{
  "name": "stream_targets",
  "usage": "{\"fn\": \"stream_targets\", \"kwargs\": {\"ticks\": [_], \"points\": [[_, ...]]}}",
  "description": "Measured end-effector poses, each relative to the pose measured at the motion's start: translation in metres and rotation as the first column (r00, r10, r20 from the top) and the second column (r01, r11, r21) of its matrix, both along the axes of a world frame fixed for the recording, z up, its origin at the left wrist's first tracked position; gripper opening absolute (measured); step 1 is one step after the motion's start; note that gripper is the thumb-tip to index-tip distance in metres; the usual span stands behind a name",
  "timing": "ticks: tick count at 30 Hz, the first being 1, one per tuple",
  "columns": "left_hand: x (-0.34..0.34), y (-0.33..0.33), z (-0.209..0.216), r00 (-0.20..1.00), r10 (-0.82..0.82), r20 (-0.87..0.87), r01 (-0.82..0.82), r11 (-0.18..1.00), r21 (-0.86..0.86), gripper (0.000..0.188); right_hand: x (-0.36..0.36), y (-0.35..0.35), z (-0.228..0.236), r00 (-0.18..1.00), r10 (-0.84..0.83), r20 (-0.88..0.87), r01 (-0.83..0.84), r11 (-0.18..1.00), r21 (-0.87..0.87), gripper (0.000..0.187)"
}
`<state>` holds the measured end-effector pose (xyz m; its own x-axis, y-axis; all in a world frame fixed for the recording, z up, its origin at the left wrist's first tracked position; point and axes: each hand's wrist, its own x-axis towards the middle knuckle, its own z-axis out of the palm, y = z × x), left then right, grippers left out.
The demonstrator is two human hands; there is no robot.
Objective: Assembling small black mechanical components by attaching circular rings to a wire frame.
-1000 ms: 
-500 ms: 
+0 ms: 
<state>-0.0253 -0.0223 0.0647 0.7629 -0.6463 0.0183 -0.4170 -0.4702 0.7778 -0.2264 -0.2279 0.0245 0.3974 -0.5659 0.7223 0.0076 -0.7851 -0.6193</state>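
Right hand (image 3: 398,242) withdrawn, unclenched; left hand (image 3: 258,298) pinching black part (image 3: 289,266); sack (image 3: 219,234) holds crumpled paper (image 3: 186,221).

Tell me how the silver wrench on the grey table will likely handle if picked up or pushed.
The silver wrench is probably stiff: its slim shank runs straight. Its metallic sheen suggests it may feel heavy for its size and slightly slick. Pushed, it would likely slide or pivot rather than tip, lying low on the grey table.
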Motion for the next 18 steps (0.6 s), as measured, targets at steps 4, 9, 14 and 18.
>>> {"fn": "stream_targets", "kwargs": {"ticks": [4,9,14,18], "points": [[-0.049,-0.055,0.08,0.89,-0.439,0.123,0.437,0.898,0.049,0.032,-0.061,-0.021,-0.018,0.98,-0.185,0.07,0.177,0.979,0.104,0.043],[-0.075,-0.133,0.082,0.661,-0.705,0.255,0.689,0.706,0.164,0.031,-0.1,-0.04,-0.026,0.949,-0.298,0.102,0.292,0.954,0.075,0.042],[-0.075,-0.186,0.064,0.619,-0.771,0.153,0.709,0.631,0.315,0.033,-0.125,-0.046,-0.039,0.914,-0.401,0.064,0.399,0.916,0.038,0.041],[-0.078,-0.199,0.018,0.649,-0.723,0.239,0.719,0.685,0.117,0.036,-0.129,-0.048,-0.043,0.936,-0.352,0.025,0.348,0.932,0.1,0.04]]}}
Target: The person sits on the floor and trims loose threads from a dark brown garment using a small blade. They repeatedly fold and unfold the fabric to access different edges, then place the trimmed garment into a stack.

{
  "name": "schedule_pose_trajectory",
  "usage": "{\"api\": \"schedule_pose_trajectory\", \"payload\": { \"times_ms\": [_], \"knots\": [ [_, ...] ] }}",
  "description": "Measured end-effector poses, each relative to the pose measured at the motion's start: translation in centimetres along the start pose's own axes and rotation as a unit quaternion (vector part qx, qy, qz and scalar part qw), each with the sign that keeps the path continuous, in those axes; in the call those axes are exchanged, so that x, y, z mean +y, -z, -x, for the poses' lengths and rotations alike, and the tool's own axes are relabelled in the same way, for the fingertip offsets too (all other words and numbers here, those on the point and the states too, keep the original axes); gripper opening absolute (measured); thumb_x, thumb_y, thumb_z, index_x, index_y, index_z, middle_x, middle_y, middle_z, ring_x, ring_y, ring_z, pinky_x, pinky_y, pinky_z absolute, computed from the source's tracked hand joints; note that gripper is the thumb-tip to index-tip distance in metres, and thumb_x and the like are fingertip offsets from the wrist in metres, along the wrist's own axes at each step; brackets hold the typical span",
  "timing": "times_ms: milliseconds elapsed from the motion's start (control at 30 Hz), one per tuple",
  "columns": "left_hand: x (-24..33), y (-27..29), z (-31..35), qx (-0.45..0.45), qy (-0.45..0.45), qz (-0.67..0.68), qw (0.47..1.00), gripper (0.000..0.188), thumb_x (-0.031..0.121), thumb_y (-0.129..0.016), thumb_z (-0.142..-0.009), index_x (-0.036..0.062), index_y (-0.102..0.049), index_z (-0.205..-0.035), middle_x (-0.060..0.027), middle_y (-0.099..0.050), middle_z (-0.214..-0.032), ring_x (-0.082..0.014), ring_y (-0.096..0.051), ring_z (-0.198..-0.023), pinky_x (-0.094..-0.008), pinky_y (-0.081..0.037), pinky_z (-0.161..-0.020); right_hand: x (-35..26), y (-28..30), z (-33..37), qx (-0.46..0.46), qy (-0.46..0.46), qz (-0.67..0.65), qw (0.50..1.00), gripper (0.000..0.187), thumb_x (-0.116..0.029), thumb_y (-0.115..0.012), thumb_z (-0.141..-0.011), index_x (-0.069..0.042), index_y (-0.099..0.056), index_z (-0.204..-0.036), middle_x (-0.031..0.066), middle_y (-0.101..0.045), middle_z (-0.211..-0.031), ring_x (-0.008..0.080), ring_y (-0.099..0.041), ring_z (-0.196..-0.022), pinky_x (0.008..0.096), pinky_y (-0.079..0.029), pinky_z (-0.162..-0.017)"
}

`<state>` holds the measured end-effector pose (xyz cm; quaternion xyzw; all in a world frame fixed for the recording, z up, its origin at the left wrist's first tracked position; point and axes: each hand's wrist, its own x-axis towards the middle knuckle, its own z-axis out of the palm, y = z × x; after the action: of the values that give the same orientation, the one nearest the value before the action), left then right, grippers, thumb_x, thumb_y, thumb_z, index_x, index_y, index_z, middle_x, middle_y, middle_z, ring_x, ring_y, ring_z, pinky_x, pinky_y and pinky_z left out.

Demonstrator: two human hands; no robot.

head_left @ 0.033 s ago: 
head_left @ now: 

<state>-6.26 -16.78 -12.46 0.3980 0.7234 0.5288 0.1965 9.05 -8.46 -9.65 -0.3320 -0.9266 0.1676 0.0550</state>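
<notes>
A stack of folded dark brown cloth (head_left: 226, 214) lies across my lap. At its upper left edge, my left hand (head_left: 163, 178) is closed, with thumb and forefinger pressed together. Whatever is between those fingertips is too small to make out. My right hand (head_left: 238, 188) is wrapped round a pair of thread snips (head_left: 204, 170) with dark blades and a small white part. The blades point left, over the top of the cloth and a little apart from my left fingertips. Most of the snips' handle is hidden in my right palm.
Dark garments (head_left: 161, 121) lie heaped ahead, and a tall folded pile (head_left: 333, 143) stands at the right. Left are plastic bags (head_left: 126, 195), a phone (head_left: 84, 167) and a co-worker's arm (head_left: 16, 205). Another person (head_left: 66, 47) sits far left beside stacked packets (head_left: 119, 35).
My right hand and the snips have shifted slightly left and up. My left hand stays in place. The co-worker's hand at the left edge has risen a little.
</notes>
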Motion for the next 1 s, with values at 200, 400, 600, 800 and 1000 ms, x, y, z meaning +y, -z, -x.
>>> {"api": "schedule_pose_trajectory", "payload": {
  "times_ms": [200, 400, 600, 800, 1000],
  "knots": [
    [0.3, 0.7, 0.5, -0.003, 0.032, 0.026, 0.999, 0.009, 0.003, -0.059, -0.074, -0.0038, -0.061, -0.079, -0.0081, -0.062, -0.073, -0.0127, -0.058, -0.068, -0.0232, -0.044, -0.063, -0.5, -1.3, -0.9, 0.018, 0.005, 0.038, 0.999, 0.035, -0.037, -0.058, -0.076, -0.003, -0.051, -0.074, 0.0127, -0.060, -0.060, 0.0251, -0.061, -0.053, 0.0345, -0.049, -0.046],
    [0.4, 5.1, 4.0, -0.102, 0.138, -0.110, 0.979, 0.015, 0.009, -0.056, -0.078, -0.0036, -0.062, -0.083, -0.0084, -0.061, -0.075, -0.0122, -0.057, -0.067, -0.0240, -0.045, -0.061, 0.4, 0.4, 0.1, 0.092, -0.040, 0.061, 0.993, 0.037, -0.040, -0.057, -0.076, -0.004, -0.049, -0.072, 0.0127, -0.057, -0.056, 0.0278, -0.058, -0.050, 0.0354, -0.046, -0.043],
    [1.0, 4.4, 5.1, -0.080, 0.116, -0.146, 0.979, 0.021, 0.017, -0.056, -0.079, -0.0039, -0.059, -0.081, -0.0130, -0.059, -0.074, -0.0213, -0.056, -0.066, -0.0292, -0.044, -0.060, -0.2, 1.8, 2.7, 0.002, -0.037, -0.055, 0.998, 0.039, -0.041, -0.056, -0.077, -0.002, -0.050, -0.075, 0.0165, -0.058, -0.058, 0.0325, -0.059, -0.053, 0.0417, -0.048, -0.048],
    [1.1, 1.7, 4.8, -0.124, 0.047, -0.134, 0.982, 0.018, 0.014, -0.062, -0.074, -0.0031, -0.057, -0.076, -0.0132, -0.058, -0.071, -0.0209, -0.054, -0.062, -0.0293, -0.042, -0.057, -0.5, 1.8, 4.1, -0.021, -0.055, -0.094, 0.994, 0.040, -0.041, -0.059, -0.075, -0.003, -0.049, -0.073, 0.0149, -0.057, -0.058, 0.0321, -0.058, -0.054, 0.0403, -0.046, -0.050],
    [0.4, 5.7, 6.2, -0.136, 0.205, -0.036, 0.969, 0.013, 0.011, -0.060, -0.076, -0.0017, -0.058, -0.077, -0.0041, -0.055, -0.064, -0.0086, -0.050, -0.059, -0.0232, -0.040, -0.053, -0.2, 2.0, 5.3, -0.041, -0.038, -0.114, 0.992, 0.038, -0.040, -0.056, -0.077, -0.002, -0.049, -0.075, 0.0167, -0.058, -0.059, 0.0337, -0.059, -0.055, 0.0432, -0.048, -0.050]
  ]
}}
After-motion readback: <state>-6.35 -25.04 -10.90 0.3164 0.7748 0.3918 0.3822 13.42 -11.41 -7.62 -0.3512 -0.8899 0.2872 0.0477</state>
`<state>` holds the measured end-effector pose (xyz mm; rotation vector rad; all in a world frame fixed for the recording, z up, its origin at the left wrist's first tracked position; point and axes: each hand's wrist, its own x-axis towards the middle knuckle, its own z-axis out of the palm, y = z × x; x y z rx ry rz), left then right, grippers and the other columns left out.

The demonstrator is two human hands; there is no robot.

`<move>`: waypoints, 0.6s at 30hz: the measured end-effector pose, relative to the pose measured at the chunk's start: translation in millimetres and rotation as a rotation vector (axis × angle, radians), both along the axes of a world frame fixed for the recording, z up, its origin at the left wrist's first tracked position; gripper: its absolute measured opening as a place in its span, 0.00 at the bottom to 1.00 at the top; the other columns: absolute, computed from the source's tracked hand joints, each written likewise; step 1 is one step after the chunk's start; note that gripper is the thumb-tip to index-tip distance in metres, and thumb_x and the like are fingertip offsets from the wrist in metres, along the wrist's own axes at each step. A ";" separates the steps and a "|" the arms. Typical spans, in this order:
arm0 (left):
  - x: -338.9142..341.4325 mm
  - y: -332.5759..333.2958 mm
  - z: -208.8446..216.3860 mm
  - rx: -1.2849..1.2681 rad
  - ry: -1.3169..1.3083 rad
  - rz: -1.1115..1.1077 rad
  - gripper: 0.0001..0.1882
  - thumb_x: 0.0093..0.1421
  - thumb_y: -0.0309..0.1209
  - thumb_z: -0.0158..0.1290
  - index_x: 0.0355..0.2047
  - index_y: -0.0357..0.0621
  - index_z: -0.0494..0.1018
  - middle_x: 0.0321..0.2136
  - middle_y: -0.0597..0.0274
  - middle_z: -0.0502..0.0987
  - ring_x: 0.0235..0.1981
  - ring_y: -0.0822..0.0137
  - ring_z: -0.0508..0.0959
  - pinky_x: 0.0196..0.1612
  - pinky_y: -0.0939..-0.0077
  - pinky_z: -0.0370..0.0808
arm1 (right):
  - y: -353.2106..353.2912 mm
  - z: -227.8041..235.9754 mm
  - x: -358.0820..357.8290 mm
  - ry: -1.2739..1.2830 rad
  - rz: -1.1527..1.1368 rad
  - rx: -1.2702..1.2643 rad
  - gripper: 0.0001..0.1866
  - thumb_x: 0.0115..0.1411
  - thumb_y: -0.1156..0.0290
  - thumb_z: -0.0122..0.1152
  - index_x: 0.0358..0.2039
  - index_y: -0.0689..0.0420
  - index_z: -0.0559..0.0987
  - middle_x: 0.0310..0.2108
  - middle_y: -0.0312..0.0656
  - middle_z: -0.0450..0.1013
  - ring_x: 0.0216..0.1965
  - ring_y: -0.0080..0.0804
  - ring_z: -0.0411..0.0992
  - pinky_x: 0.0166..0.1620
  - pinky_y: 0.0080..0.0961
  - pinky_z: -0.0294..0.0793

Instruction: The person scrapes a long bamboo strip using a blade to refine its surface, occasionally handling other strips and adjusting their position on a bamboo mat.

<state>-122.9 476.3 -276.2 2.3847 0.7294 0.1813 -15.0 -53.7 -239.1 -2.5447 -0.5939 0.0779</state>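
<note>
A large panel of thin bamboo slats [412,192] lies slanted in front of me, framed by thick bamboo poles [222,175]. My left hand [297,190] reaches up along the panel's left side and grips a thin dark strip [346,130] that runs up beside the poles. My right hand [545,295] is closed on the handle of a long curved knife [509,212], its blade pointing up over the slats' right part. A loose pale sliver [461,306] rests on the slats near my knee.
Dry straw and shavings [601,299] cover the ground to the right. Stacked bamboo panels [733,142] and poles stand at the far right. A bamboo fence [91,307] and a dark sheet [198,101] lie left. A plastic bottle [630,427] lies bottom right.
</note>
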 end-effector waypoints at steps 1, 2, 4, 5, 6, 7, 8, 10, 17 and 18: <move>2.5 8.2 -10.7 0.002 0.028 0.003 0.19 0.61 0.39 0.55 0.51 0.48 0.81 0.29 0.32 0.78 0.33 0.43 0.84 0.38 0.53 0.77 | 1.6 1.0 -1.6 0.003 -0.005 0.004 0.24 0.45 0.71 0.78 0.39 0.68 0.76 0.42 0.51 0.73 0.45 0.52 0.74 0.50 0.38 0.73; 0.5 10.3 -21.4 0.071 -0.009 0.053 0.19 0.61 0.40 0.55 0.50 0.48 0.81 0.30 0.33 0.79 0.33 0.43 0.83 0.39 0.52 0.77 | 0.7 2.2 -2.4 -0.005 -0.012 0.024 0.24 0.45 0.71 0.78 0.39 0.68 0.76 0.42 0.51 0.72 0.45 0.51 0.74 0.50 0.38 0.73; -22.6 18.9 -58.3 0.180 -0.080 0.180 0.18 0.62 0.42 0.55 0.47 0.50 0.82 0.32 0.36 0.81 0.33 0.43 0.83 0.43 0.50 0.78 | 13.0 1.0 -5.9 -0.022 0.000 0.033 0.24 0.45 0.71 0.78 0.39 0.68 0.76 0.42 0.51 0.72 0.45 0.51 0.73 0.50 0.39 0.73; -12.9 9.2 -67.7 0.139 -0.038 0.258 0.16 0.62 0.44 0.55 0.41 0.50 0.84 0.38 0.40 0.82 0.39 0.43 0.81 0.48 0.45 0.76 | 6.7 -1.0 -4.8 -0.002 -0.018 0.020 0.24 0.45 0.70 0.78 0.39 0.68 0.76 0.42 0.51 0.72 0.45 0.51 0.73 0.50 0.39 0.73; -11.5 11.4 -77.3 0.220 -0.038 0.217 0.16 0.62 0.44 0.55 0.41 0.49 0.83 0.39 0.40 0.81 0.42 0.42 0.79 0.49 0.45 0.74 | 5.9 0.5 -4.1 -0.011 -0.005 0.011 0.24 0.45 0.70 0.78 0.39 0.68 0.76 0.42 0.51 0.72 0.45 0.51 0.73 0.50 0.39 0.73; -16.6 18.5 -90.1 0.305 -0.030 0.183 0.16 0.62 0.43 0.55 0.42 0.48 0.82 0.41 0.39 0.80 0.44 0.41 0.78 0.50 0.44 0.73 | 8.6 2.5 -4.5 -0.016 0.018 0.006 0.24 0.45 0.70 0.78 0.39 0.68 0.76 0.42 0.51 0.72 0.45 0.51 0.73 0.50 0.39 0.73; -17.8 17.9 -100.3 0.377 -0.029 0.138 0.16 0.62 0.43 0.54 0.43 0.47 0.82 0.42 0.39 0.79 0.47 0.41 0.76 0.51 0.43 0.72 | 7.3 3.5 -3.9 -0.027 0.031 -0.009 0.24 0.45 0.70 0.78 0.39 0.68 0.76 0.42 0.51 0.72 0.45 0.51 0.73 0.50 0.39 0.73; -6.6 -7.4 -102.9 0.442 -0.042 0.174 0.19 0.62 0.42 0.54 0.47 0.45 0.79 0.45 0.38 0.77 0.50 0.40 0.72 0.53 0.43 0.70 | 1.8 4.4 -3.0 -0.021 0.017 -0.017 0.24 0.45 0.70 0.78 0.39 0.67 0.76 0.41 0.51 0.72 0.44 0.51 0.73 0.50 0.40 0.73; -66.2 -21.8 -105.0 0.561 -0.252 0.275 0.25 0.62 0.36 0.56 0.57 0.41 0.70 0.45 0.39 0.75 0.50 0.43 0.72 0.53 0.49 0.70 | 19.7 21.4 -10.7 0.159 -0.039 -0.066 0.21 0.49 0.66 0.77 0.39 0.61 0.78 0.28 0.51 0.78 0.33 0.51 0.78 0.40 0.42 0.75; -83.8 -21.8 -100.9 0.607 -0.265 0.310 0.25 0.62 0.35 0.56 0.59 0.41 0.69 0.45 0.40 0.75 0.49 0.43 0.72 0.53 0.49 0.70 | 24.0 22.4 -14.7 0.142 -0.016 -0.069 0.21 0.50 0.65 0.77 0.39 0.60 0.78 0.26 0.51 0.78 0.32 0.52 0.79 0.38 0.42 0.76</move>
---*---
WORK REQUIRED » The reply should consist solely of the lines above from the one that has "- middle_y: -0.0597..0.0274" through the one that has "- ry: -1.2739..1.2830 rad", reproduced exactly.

SOLUTION »
  - middle_y: -0.0597..0.0274
  - middle_z: -0.0502..0.0987
  - ring_x: 0.0235..0.1981
  - ring_y: -0.0822..0.0137
  - ring_z: -0.0508..0.0959
  - pinky_x: 0.0196..0.1612
  - pinky_y: -0.0939..-0.0077
  - pinky_z: -0.0370..0.0808
arm1 (right):
  - y: -353.2106..353.2912 mm
  - z: -227.8041..235.9754 mm
  - x: -358.0820..357.8290 mm
  - ry: -1.2739..1.2830 rad

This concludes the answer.